This exercise calls for the listing to be set down exactly.

*****

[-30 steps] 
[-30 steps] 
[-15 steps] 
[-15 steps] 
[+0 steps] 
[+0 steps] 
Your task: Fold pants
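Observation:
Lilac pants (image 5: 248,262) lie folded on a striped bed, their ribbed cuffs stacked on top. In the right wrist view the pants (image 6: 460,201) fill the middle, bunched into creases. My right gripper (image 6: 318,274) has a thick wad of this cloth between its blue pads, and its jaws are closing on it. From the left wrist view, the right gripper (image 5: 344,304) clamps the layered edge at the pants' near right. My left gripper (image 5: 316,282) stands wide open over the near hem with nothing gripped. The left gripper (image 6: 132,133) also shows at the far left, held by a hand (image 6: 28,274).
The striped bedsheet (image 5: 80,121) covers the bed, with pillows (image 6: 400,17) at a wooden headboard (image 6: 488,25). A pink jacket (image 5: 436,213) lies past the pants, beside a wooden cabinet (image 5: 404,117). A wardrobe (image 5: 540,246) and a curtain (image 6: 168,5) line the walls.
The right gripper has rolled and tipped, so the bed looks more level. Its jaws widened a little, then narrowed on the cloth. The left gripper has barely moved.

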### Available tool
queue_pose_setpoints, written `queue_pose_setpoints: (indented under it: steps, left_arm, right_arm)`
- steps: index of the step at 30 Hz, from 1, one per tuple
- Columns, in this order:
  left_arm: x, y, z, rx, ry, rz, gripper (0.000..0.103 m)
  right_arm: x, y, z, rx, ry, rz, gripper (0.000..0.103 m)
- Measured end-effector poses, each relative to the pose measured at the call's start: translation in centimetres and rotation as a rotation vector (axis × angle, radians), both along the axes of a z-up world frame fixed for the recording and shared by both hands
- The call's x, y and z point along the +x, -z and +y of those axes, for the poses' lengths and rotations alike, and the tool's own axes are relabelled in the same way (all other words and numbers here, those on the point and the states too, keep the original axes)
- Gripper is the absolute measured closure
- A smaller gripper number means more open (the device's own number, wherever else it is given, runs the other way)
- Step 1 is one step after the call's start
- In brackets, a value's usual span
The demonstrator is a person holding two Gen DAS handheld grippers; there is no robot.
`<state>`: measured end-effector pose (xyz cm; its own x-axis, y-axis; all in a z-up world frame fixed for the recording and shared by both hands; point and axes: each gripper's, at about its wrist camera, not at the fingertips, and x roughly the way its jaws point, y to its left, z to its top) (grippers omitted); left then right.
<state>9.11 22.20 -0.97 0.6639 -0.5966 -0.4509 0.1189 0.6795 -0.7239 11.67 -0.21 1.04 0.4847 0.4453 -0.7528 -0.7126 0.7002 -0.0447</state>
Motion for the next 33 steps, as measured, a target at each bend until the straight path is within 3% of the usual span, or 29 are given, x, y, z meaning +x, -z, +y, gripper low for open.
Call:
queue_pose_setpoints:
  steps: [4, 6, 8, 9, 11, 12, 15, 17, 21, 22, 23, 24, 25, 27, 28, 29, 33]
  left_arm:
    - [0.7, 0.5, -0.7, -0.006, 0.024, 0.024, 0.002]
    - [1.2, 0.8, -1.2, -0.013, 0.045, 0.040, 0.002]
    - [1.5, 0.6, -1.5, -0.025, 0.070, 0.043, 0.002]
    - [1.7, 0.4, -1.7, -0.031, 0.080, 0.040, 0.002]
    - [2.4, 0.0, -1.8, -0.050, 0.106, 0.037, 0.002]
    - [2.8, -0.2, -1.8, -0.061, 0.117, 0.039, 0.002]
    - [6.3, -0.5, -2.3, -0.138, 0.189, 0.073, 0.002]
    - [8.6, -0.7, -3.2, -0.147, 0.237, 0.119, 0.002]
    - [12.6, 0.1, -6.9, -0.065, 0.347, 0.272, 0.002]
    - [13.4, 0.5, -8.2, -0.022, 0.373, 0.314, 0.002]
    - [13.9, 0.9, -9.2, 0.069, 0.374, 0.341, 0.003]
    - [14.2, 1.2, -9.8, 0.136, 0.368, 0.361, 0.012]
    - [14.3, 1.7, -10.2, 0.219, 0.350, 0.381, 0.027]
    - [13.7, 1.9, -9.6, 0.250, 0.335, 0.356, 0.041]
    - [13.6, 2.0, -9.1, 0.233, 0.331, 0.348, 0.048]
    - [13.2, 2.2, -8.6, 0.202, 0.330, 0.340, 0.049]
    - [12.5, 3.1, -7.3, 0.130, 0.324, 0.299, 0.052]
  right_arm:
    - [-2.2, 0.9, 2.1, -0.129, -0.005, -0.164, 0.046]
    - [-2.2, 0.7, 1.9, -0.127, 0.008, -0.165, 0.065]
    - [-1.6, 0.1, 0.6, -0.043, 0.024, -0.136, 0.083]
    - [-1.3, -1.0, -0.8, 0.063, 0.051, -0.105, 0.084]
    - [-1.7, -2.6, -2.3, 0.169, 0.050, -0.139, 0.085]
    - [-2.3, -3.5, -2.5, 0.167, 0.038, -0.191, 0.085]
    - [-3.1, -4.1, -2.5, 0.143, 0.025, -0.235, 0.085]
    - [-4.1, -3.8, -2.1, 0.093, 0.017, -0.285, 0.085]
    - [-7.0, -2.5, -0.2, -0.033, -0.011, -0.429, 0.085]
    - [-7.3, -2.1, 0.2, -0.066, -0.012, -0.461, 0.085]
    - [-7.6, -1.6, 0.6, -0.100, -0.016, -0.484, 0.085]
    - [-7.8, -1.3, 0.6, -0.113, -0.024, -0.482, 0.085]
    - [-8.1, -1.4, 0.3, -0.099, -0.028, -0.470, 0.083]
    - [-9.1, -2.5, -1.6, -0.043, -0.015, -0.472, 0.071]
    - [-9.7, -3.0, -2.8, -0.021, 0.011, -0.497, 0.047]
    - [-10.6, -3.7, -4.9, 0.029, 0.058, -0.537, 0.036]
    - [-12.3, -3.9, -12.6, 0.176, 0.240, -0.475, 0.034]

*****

### [ANSWER SECTION]
[-30 steps] 
[-30 steps] 
[-15 steps] 
[-15 steps] 
[+0 steps] 
[+0 steps] 
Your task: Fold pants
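Observation:
Lilac pants (image 5: 248,262) lie folded on a striped bed, their ribbed cuffs stacked on top. In the right wrist view the pants (image 6: 460,201) fill the middle, bunched into creases. My right gripper (image 6: 318,274) has a thick wad of this cloth between its blue pads, and its jaws are closing on it. From the left wrist view, the right gripper (image 5: 344,304) clamps the layered edge at the pants' near right. My left gripper (image 5: 316,282) stands wide open over the near hem with nothing gripped. The left gripper (image 6: 132,133) also shows at the far left, held by a hand (image 6: 28,274).
The striped bedsheet (image 5: 80,121) covers the bed, with pillows (image 6: 400,17) at a wooden headboard (image 6: 488,25). A pink jacket (image 5: 436,213) lies past the pants, beside a wooden cabinet (image 5: 404,117). A wardrobe (image 5: 540,246) and a curtain (image 6: 168,5) line the walls.
The right gripper has rolled and tipped, so the bed looks more level. Its jaws widened a little, then narrowed on the cloth. The left gripper has barely moved.
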
### Available tool
queue_pose_setpoints, written `queue_pose_setpoints: (indented under it: steps, left_arm, right_arm)`
- steps: index of the step at 30 Hz, from 1, one per tuple
- Columns, in this order:
  left_arm: x, y, z, rx, ry, rz, gripper (0.000..0.103 m)
  right_arm: x, y, z, rx, ry, rz, gripper (0.000..0.103 m)
- Measured end-effector poses, each relative to the pose measured at the call's start: translation in centimetres and rotation as a rotation vector (axis × angle, radians), both along the axes of a z-up world frame fixed for the recording and shared by both hands
- The call's x, y and z point along the +x, -z and +y of those axes, for the poses' lengths and rotations alike, and the tool's own axes are relabelled in the same way (all other words and numbers here, those on the point and the states too, keep the original axes)
- Gripper is the absolute measured closure
- A smaller gripper number means more open (the device's own number, wherever else it is given, runs the other way)
- Step 1 is one step after the call's start
- In brackets, a value's usual span
The demonstrator is a person holding two Gen DAS handheld grippers; there is no robot.
`<state>`: measured end-effector pose (xyz cm; its own x-axis, y-axis; all in a z-up world frame fixed for the recording and shared by both hands; point and axes: each gripper's, at about its wrist camera, not at the fingertips, and x roughly the way its jaws point, y to its left, z to its top) (grippers omitted); left then right.
<state>9.11 22.20 -0.97 0.6639 -0.5966 -0.4509 0.1189 0.6795 -0.7239 11.67 -0.21 1.04 0.4847 0.4453 -0.7528 -0.7126 0.7002 -0.0447</state>
Motion for the next 33 steps, as measured, a target at each bend until the straight path is within 3% of the usual span, or 29 are given, x, y, z meaning +x, -z, +y, gripper low for open.
Call:
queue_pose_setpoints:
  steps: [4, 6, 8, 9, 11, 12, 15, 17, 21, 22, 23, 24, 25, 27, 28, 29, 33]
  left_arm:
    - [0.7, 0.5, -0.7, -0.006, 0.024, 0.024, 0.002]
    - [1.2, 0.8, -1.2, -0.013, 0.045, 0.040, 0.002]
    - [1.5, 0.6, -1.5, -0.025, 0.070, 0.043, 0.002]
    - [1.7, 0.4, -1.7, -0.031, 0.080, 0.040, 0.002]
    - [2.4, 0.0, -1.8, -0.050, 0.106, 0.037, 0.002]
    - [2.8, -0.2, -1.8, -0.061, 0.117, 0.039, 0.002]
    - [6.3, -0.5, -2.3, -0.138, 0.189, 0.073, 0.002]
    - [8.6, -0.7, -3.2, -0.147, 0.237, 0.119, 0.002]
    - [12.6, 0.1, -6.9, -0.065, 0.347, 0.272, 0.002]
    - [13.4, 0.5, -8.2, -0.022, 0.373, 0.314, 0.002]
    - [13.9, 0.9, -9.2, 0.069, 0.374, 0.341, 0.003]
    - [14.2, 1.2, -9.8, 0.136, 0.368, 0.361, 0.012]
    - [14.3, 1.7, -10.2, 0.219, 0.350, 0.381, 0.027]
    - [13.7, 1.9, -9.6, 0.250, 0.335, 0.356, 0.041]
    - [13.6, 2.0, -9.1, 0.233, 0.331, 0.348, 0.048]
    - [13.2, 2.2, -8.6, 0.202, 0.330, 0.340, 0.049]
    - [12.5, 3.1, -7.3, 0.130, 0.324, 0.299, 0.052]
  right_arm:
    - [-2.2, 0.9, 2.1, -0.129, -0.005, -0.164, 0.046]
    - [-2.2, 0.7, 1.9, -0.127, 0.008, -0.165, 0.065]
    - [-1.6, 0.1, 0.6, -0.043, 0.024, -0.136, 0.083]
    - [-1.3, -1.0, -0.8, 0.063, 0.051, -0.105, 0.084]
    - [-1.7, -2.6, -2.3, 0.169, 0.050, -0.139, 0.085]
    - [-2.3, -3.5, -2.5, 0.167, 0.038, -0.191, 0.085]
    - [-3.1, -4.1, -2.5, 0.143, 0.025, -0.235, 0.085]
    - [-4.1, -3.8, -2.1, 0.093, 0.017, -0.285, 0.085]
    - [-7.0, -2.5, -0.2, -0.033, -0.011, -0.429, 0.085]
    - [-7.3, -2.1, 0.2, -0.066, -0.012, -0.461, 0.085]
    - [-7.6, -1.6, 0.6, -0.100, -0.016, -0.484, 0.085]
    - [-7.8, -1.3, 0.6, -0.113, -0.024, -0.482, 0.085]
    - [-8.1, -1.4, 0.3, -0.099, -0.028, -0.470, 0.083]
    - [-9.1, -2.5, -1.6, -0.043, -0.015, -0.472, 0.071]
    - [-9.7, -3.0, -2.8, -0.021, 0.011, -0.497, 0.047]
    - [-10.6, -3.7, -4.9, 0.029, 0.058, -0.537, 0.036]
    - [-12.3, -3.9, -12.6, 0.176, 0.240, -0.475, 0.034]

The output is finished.